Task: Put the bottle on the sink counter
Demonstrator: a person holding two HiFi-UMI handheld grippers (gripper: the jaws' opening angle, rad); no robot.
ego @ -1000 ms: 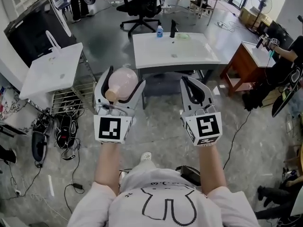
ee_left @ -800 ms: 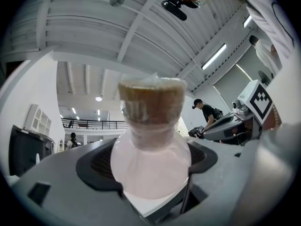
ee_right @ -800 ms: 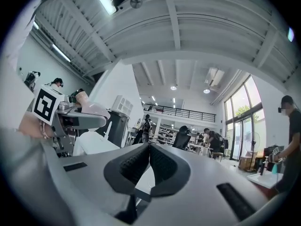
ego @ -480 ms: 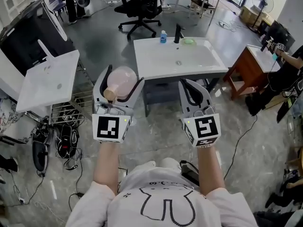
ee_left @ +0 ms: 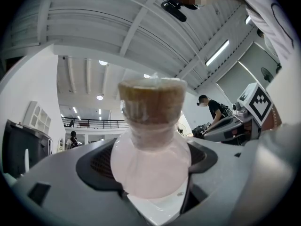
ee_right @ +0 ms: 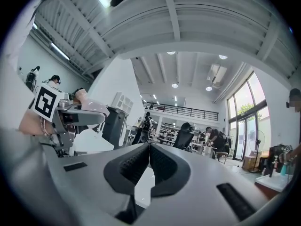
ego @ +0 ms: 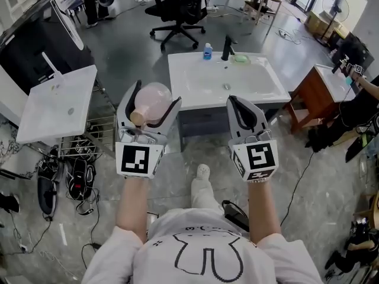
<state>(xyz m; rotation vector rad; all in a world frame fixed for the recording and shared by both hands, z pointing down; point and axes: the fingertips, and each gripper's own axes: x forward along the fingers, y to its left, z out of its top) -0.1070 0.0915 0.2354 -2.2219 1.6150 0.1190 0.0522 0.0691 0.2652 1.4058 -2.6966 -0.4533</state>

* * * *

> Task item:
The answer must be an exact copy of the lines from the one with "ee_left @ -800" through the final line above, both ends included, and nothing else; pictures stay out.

> Answer to this exercise:
ee_left @ -800 ms: 
ee_right @ -800 ms: 
ego @ -480 ms: 
ee_left @ +0 ms: 
ee_right @ +0 ms: 
ego @ +0 ms: 
<state>(xyz m; rotation vector rad; all in a world frame fixed for the recording and shared by both hands, z pointing down; point and axes: the fingertips, and each gripper's own axes: x forward along the fingers, y to its left, z out of its top) -0.1070 0.0915 0.2354 -2.2219 1.6150 0.1190 0.0522 0.0691 0.2652 1.4058 -2.6966 -0.4533</state>

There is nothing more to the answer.